Which Configuration Is Best?
According to some, RAID 10 (1+0) on locally attached storage is the only acceptable configuration. I cannot argue that this configuration will almost always be the highest performing and most fault tolerant configuration for OpenEdge databases.
That being said... in the real world we are sometimes forced to make other choices based on corporate decisions, disaster recovery or budget concerns. To say nothing of systems we have inherited through acquisitions or simply changing jobs.
Throughout this section I am assuming you are using OpenEdge databases in multiuser mode. If you are using the OpenEdge Dataserver to connect to Oracle or SQL Server there are numerous other options available that OpenEdge does not support.
You can still use this guide to improve disk performance but you may be better served with specific advice for your exact version of Oracle or SQL Server. I plan on updating this site with Oracle and SQL Server specific information as my schedule allows.
Disk Subsystem Concepts
RAID was originally an acronym for Redundant Array of Inexpensive Disks. Modern usage has been to rename this as Redundant Array of Independent Disks.
From a real world point of view RAID simply refers to a collection of disks that are logically grouped together in different ways to either achieve performance benefits or fault tolerance.
RAID stacking refers to the practice of combining different RAID levels to negate the shortcomings of the root RAID level.

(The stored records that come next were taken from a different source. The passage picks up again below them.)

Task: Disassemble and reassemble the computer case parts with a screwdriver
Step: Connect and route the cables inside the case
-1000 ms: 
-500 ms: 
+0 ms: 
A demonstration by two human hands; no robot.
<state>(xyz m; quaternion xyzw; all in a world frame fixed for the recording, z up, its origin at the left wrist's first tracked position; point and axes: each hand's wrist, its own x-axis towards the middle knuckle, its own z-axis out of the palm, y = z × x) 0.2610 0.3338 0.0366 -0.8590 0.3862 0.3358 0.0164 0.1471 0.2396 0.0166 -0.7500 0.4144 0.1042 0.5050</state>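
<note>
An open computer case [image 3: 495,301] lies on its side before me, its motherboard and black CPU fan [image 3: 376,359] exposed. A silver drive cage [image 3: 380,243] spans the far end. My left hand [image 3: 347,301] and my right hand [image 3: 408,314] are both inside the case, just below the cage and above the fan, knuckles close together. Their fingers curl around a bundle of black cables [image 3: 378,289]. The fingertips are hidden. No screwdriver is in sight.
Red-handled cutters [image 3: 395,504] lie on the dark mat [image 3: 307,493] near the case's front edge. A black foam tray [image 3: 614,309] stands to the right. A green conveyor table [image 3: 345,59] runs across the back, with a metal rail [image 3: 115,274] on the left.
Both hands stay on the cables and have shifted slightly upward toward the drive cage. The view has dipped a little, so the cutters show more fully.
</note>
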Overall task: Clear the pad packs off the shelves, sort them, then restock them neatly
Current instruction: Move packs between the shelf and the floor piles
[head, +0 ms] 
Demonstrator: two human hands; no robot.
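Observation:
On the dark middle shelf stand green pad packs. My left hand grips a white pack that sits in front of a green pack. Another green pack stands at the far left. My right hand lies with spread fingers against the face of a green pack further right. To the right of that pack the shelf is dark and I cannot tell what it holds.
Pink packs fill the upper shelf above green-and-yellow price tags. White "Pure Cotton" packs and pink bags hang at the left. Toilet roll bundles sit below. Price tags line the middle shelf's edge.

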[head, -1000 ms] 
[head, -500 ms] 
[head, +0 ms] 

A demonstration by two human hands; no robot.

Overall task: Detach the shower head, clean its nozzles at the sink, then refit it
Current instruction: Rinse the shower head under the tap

Spindles refer to physical part of a disk that supports reading and writing from disk. In the case of internal drives one disk equals one spindle. For SAN storage what the OS views as one physical disk is usually a collection of physical disk drives that are either striped or concatenated together. The term spindle is used to clarify how many physical disks are involved in the IO for file system or logical disk.
A disk subsystem should always be sized based on the number of spindles required to meet your performance goals and never on the amount of space required for your database.
More spindles means more IO operations per second (IOPS) and more disk level cache available for your database. Don't be shocked if your 300GB database performs slowly on a single 1TB drive.
Disk Partition Alignment
For Intel based systems (Windows, most Linux deployments) you need to make sure your disk partition is properly aligned. Disks with proper alignment can perform up to 30% faster than misaligned drives.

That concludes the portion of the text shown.